I'm trying to align a rectangular prism contained in a 3D numpy
array to the principal axes of the array. Specifically, I need to accomplish this alignment by rotating the full array, as opposed to extracting the coordinates of the object and then rotating these points (this is because a perfect segmentation of the object from the background is unrealistic for my application).
I have a method that works under very specific circumstances, but it seems surprisingly sensitive given how general the approach is. In short, my method only works for very specific object orientations.
I'm looking for guidance on either (a) what's wrong with my approach or (b) a different approach that accomplishes the same objectives.
My approach (inspired by this post and this post):
from scipy.ndimage import affine_transform
from skimage import measure
def find_orientation(prism):
# Calculate second-order moments
M = measure.moments_central(prism, order=2)
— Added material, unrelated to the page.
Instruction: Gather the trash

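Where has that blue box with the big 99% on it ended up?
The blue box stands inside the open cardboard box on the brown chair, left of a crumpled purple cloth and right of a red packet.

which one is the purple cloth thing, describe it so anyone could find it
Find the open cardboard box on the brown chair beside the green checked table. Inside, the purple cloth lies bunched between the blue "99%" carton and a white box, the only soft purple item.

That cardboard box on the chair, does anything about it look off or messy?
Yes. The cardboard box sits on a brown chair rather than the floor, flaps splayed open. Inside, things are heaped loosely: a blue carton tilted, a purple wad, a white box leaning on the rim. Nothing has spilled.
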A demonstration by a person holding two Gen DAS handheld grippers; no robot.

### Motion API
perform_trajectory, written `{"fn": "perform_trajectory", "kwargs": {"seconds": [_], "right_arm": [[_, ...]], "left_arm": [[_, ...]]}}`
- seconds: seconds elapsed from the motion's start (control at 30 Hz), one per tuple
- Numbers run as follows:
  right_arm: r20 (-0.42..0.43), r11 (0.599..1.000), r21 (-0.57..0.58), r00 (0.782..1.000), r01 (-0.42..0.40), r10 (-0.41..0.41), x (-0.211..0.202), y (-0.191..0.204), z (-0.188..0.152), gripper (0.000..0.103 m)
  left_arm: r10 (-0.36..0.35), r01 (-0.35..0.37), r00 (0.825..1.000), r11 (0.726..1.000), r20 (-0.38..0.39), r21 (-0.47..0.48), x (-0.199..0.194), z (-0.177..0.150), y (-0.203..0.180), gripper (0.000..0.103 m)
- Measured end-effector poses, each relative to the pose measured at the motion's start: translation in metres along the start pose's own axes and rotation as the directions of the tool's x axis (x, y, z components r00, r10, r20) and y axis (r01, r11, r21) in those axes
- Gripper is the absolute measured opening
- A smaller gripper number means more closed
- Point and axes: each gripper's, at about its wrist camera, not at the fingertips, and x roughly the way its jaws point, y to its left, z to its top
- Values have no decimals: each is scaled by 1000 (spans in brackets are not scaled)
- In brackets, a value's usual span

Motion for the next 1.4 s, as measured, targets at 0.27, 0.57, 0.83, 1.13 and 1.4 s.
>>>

# Constructing the covariance matrix from the central moments
cov_matrix = np.array(
[
[M[2, 0, 0], M[1, 1, 0], M[1, 0, 1]],
[M[1, 1, 0], M[0, 2, 0], M[0, 1, 1]],
[M[1, 0, 1], M[0, 1, 1], M[0, 0, 2]],
]
)
# Compute eigenvectors from the covariance matrix
eigenvalues, eigenvectors = np.linalg.eig(cov_matrix)
return eigenvectors
def rotate_to_align(prism):
# Calculate orientation matrix using moments method
orientation_matrix = find_orientation(prism)
# Rotate the prism using the orientation matrix
aligned_prism = affine_transform(prism, orientation_matrix.T, order=3)
return aligned_prism
aligned_array = rotate_to_align(misaligned_array)
Please see this notebook for the full details (too long for SO): https://github.com/petermattia/3d-alignment/blob/main/prism_alignment.ipynb
Related but distinct questions/resources:
Thank you!
In your notebook, you simply rotate around the origin. For severe rotations, that can move your content our of the domain you look at.
In your transformation, introduce translations from and to the center.
Ok so you have a volume, containing a solid box, oriented in some way. You were looking for the axes of that object.
Calculating axes from moments appears to be unstable. The longest axis through a box may be a diagonal. That does not appear to be what you want.
I propose working with the surface normals of each face of the object.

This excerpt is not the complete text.